Le secteur automobile avait promis de renforcer les chaînes d'approvisionnement après que la COVID-19 a perturbé la production de semi-conducteurs en 2020 et qu'un incendie dans une usine japonaise a aggravé les pénuries en 2021. Pourtant, la crise dans l'usine de Dongguan en Chine du fabricant de puces néerlandais Nexperia a révélé une vulnérabilité négligée : les puces low-tech comme outil dans les tensions de la Chine avec l'Occident. Depuis cette installation du delta de la rivière des Perles, Nexperia expédie des semi-conducteurs essentiels pour les freins de voiture et les vitres électriques, à des prix de fractions de centime pièce.

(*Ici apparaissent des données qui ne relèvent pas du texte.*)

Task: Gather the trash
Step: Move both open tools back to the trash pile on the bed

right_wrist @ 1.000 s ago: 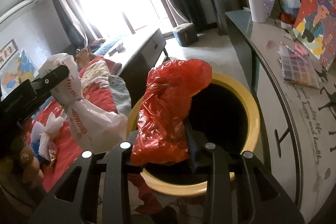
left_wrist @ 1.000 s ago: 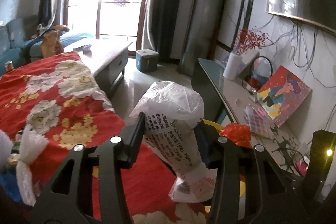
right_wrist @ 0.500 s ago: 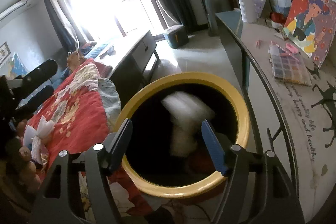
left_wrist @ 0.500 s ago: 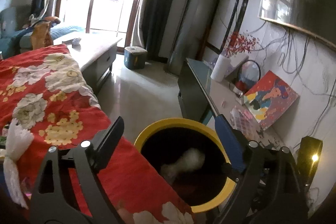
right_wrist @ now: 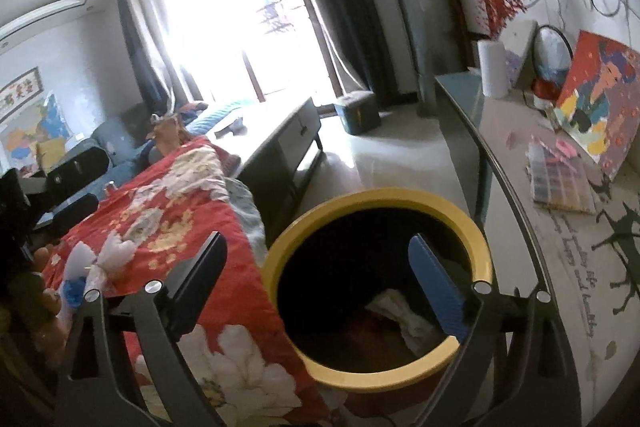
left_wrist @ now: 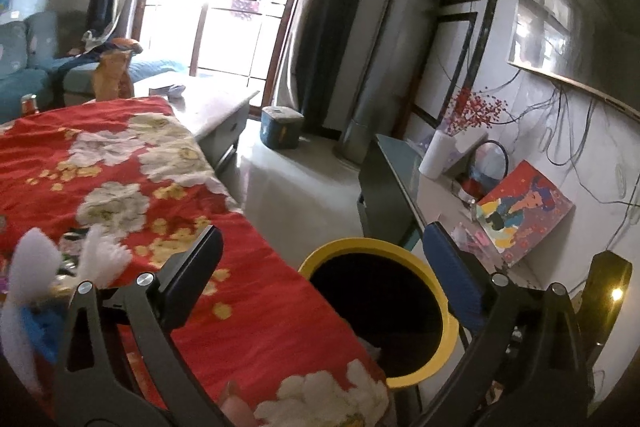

Fin septembre, le gouvernement néerlandais a pris le contrôle de Nexperia, basée aux Pays-Bas, par crainte que sa technologie n'atteigne le propriétaire chinois Wingtech. Pékin a riposté en bloquant les exportations de puces emballées sur place. « Personne ne s'est préparé à une perturbation géopolitique, et ils ne le sont toujours pas », a déclaré Ambrose Conroy, PDG de la société américaine Seraph Consulting, qui conseille les constructeurs automobiles.
La pénurie a contraint Nissan et Honda à réduire leur production, tandis que le fournisseur allemand Bosch a diminué les heures d'usine. La semaine dernière, les Pays-Bas ont reculé sur leur prise de contrôle, laissant entrevoir une résolution possible. Cet épisode met en lumière les risques persistants des dépendances mondiales aux puces.